» INFORMATION PROVIDED:
▼
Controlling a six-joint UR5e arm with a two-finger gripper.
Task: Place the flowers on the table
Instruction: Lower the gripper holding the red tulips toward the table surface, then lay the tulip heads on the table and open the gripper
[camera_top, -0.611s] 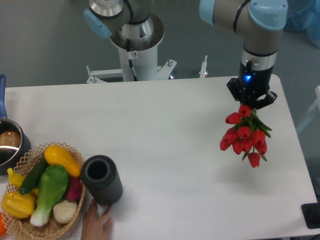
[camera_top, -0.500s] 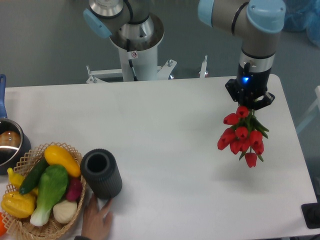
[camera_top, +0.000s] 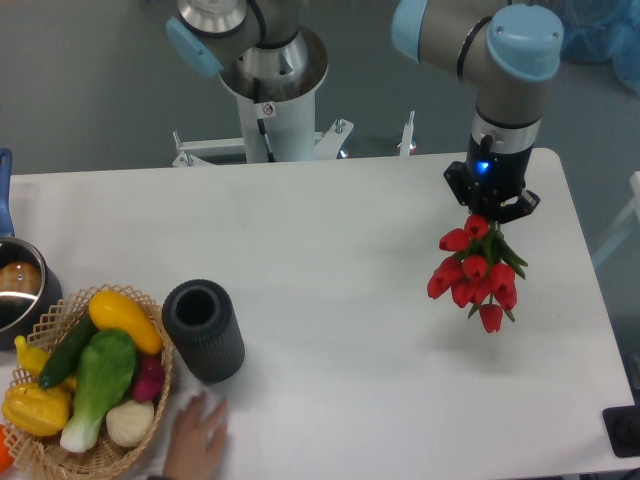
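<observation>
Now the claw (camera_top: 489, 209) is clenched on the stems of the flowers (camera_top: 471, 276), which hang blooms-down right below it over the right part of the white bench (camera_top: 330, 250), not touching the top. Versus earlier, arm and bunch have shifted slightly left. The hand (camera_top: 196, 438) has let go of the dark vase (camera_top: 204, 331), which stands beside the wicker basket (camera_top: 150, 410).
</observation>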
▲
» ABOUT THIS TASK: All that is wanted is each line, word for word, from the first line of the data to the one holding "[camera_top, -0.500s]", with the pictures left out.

» EXERCISE RESPONSE:
Controlling a six-joint UR5e arm with a two-finger gripper.
Task: Place the flowers on the table
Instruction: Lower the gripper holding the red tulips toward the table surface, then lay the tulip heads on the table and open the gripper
[camera_top, -0.611s] 
[camera_top, -0.500s] 

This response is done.